叶知秋心神一震,睁开了眼睛。他可没忘记这女人说的‘恢复后第一件事就是杀了你。’
只见那女子正在给自己绑着左边肩膀。他感到很不好意思,刚想抱拳,左手刚抬一点就被女人打了一巴掌,清脆的‘啪’声响彻森林。
“别动,还没好,回头残废死你。”
叶知秋只好静静坐着等她弄完。
过了好一会儿,那女子跌坐在地,头上汗水如雨而下,呼了一口大气。
明显,这接好再绑好肩膀这事儿耗费了她几乎全部力气。
“谢谢姑娘。”
“不用谢,权当我们两相扯平,你也不欠我我也不欠你。”
“还是该谢的。”
那女子回了回气,问道,“谁让你去杀苗镇疆的?”
“我帮人去的,那人说是接了委托。”
那女子一脸又好气又好笑地对他说,“你?金丹期的小人物还敢帮人做委托?你这和自杀有什么区别?”

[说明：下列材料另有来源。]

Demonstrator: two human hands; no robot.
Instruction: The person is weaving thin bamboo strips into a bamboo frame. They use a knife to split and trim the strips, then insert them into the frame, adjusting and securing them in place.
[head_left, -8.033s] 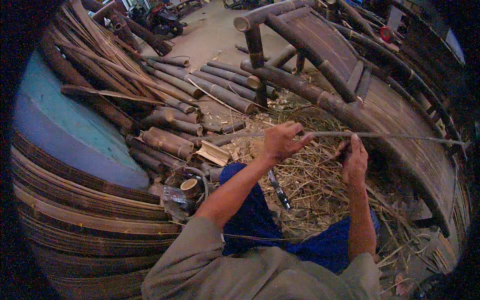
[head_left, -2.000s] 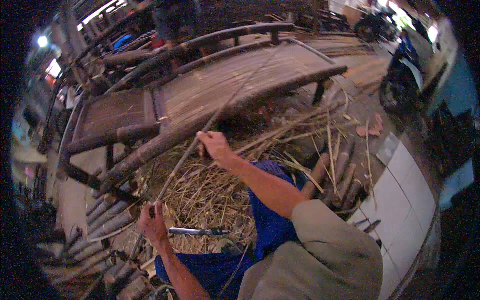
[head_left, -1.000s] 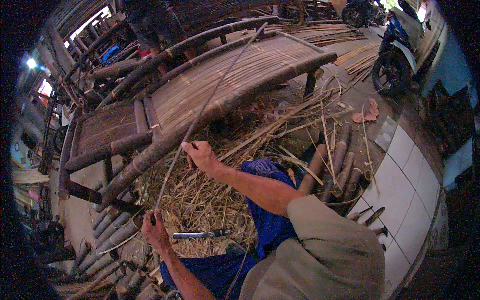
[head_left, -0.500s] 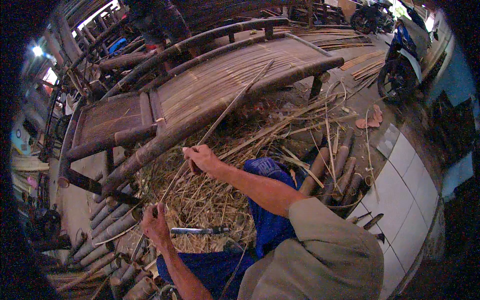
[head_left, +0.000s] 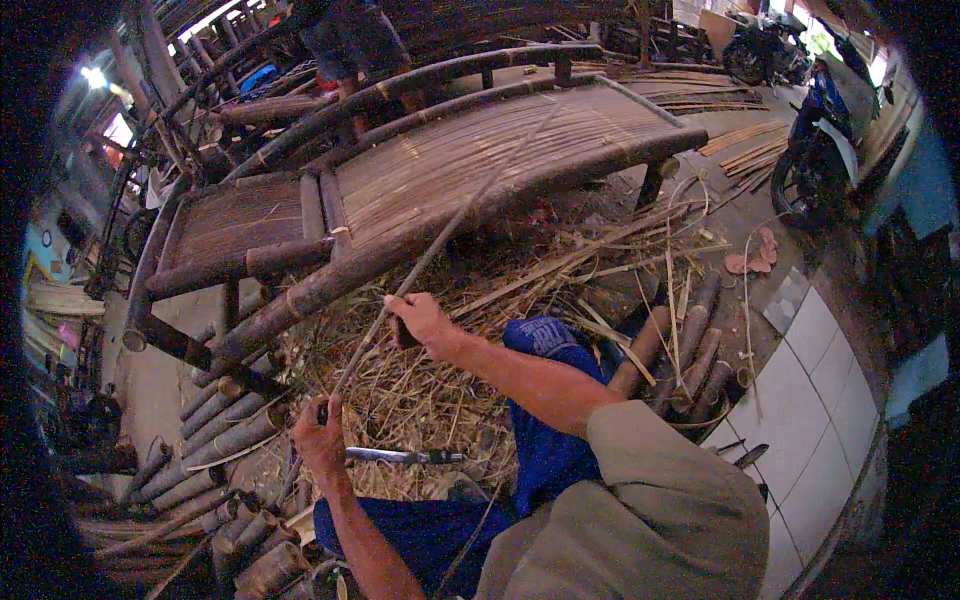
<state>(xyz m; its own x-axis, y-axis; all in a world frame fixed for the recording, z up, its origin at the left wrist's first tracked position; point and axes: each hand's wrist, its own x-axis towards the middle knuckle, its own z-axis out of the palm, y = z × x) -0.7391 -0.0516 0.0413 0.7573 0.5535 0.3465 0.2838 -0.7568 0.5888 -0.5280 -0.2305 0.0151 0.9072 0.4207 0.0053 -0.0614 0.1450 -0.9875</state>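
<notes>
A long thin bamboo strip [head_left: 436,243] slants from my lap side up and away, its far part over the bamboo bench [head_left: 420,170]. My left hand [head_left: 320,440] pinches it near the lower left, with fingers closed. Higher up, my right hand [head_left: 422,325] is closed round the same strip, thumb laid along it. A knife [head_left: 395,456] with a shiny blade lies by my blue-clad legs, beside my left wrist. Under both hands spreads a heap of bamboo shavings [head_left: 420,410].
Cut bamboo poles [head_left: 235,425] are stacked at the left, and short tubes [head_left: 690,350] lie to the right of my knee. White floor tiles [head_left: 810,400] are at the right. A motorcycle [head_left: 810,150] stands at the far right. Beyond the bench a person's legs [head_left: 360,50] show.
The view has shifted slightly, so the bench sits a little lower and farther right. Both hands keep their hold on the strip, which appears steeper. The person behind the bench shows more clearly.
</notes>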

“那人说苗镇疆武功虽好但和我们修真的比差多了,说他差不多也就相当于金丹初期水准。”
“说这话的无疑是个白痴!”淳于飞雪也很生气,她接委托的时候对方说苗镇疆最多算个元婴初期水准。
“我也是现在才知道。”叶知秋叹了口气,心里问候了一下老郑的祖祖辈辈。
“那人在哪里接的委托?”
“云梦城。”
淳于飞雪心想,‘出处倒是没错。’又问道,
“喊你帮忙那人叫什么名字?”
叶知秋本不想说,但想想都这样儿了,也不知道遁到什么地方来了,能不能活着走出这片森林都不知道,索性不再隐瞒,说道,“郑行之。”
“手可摘星郑行之?那老东西是悟道中期的修为,他把委托给你做?你还敢接?你是疯了吧?”
叶知秋也才知道郑行之居然有那么高的修为,咧嘴道,“我不知道啊,他说他中毒了,需要行功,而今天又是最好的暗杀机会,所以我就答应他了。”
“你真是……”淳于飞雪都找不到语言了,“你为什么救我?”淳于飞雪问道。
“你也打不过苗镇疆,留你下来也是死路一条,我正好有两枚符,顺手就把你一起带走了。”
“你用什么把我救出来的?”
“土遁符。”
“咱们现在在哪儿?”
“我不知道,我想着是清水镇旁边的一个地方,本来应该去那的。”
“你不是喊我想我想去的地方么?”
叶知秋一愣,那句话他是提醒自己说的,为的是让自己脑子里面就想着小油菜的茅屋,现在看来,应该是,女子想了一个地方,自己想了一个地方,两枚符又靠在一起,所以遁来了这么个地方。
真相大白了,死可瞑目了。
叶知秋自己都听到了自己心中的那声叹息。